Prime Minister Boris Johnson has been accused of moving the goalposts amidst reports that the British government will not lift lockdown restrictions until cases fall below 1,000 per day.
Mr Johnson is set to announce a “roadmap” to end the lockdown next week, with schools expected to reopen on March 8th. However, the plan is not likely to include any firm dates as to when life can return to normality in the United Kingdom.
A senior Whitehall source told the Daily Telegraph: “For any significant relaxation of lockdown, household mixing and reopening pubs, case numbers have to be in the hundreds, not thousands.
“The numbers are coming down quite fast, but the plan is likely to be high level and set out the tests that have to be met for restrictions to be released. There is real reluctance about committing to specific dates without knowing what the case numbers are doing.”
Senior Tories expressed concern that the government is once again trying to move the goalposts as the initial justification for the lockdown — to protect the NHS from being overwhelmed — has seemingly been sidelined in favour of reducing cases.
The chairman of the 1922 Committee of Tory backbench MPs, Sir Graham Brady, said: “The case for the current lockdown was made on the grounds that NHS ICU [intensive care unit] capacity was about to be overwhelmed.
“Now the picture is profoundly different. All of the most vulnerable groups have been vaccinated. Positive test numbers, hospitalisations, deaths are all falling rapidly.
“The presumption should be that people are given back control over their own lives and we move from a world of arbitrary regulation to one where we are able to take responsibility for ourselves and each other. We cannot allow the goalposts to be moved every time we are about to reach freedom.”

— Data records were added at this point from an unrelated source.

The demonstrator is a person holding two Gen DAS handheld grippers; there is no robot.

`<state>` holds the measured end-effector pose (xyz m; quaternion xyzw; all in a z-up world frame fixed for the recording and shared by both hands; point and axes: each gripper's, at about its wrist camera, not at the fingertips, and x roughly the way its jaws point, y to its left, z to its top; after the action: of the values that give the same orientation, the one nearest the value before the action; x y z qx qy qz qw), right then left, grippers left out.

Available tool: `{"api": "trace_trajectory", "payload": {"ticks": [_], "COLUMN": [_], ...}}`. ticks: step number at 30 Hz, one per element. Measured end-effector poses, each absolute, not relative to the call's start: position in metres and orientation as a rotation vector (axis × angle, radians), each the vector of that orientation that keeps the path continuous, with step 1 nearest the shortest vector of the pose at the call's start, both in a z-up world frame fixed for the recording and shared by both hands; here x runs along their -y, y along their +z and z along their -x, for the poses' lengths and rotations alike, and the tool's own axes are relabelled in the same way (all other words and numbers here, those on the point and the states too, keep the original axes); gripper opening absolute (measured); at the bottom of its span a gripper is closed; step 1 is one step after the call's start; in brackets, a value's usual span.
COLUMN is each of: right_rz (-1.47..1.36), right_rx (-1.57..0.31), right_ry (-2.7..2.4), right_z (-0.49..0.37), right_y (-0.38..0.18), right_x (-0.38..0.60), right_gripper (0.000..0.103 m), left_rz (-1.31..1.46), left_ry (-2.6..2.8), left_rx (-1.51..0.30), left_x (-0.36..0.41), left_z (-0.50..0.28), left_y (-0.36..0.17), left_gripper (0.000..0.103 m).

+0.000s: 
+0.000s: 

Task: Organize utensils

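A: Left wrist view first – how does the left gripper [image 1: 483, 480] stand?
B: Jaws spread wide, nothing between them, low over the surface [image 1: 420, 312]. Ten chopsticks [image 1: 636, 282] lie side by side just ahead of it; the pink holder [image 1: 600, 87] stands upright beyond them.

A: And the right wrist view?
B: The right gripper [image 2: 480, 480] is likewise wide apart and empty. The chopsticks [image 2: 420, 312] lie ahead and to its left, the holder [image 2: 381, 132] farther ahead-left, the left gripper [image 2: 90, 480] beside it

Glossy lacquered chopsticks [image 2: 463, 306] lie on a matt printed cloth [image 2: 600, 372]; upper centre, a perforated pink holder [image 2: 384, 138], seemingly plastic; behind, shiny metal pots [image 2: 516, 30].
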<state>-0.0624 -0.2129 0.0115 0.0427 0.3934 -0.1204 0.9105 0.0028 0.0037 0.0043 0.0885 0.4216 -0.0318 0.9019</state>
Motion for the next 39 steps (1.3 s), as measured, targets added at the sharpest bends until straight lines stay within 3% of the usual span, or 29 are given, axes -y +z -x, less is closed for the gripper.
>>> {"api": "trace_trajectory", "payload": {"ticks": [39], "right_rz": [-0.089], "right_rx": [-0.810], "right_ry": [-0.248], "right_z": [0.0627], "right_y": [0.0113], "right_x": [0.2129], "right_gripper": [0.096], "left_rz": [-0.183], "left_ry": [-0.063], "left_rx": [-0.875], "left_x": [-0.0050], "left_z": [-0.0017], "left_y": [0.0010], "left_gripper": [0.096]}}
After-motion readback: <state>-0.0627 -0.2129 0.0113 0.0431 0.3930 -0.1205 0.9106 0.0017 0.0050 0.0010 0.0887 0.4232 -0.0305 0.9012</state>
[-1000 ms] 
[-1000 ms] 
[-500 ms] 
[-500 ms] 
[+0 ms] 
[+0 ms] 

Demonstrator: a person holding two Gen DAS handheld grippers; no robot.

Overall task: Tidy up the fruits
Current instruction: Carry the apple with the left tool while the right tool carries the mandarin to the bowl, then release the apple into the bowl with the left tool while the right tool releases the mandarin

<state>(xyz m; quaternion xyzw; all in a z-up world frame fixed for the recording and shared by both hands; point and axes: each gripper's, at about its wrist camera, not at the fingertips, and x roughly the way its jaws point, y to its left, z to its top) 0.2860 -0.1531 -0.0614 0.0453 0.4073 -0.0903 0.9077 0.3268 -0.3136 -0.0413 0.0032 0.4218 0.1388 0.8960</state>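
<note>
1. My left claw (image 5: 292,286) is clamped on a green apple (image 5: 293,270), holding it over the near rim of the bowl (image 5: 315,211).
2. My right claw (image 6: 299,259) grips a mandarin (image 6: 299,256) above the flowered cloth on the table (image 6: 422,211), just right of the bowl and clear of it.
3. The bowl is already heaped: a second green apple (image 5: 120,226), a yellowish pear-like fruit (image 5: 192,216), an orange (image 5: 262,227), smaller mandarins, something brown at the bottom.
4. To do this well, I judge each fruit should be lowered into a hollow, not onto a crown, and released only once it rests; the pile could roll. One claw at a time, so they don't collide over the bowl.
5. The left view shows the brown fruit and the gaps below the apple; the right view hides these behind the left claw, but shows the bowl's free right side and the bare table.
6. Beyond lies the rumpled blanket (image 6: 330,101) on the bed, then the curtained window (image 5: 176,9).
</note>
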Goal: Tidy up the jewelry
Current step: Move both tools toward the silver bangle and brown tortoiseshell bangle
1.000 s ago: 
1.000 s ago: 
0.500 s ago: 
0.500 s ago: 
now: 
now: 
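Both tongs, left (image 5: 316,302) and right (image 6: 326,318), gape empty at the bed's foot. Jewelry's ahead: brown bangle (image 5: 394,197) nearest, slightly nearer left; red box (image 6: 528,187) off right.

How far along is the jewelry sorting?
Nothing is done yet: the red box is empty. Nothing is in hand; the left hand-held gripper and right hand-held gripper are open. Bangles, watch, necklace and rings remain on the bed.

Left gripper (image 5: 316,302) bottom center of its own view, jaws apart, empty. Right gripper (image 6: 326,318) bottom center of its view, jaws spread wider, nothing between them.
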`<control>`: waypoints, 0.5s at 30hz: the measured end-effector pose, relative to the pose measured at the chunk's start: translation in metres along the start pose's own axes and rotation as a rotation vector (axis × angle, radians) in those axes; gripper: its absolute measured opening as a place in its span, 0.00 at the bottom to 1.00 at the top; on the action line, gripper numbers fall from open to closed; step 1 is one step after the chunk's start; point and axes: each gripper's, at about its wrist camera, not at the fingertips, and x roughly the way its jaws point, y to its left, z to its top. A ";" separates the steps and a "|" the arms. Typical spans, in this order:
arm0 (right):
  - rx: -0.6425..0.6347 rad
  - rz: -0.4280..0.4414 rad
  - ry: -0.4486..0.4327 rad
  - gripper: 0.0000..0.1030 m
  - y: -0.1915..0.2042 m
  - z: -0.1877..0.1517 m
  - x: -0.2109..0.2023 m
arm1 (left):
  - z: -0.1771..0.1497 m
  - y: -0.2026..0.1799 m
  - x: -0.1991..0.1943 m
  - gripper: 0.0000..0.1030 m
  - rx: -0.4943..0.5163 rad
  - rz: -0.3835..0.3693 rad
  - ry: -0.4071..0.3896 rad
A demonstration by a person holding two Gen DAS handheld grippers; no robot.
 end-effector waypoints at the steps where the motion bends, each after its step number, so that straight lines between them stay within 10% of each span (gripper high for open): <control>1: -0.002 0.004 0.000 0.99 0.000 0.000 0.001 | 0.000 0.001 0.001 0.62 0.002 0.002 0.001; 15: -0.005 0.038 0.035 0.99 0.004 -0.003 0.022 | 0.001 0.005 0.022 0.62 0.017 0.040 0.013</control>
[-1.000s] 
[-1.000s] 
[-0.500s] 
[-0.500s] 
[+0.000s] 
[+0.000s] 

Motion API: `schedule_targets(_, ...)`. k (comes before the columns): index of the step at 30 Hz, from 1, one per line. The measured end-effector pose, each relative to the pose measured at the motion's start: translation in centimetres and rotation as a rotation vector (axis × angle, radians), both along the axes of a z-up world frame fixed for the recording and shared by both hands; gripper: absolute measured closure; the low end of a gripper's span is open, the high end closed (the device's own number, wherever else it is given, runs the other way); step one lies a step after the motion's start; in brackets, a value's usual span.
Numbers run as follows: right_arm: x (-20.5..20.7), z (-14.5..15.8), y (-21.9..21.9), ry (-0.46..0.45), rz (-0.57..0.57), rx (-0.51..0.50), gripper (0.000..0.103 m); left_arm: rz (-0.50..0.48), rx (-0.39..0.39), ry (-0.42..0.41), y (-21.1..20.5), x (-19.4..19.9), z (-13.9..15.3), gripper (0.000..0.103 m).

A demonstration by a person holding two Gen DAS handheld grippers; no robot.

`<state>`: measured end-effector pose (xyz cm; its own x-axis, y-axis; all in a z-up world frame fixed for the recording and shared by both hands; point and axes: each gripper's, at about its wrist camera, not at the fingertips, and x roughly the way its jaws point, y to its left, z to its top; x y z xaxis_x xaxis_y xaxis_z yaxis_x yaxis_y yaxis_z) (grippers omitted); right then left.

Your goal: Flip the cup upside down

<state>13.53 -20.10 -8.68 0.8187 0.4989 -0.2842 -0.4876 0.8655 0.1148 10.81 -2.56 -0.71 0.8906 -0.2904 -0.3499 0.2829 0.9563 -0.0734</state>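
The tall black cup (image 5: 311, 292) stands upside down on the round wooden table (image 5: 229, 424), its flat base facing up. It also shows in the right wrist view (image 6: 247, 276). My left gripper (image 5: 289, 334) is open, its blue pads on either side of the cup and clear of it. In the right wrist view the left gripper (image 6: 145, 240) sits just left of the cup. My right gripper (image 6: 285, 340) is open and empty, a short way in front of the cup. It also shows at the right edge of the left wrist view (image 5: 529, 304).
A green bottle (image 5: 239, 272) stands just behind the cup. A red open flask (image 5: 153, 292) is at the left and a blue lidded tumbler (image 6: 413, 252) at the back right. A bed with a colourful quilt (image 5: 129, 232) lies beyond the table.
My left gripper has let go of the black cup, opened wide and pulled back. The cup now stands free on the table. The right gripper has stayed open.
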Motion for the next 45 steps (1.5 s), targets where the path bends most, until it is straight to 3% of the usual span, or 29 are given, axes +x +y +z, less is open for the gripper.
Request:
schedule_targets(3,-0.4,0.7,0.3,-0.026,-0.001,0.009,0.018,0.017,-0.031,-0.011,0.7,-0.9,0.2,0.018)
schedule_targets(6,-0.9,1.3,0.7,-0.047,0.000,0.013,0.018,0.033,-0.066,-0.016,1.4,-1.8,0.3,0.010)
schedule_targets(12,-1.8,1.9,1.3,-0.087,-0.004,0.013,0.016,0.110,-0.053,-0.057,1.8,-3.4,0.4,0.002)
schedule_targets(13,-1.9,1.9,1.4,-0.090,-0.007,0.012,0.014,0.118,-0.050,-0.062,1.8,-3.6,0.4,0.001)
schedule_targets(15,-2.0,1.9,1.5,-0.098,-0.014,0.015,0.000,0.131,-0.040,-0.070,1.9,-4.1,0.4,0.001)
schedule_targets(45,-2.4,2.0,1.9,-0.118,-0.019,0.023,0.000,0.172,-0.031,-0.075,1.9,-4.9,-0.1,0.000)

Amid one of the more successful vaccination rollouts in the world, in which over 16 million people have been inoculated, including nearly everyone over the age of 70, Chinese coronavirus cases have fallen from a height of over 68,000 on January 8th to just above 10,000 per day as of Tuesday.
If the government does commit to reducing cases to bellow 1,000 per day, it would mean that infections would need to fall to levels not seen since last August.
Coronavirus deaths have also steeply declined in recent weeks, with deaths of people over the age of 80 falling by 53 per cent from January 28th to February 11th, as well as a 44 per cent drop for under-80s, according to an analysis conducted by the BBC.
On Tuesday, Vaccine Minister Nadhim Zahawi refused to say what number of cases per day would be deemed sufficient for the government lockdown to end.
“The Prime Minister is right to say that where we are today in terms of number of people in hospital, in terms of case numbers per day, is still far too high, and we want to make sure we bring that right down. But I wouldn’t want to speculate on this until we see more data,” he told Sky News.
The government has also announced that it has added 1.7 million people to the so-called ‘shielding list’, meaning that they may be asked to refrain from re-entering society even when the lockdown is lifted.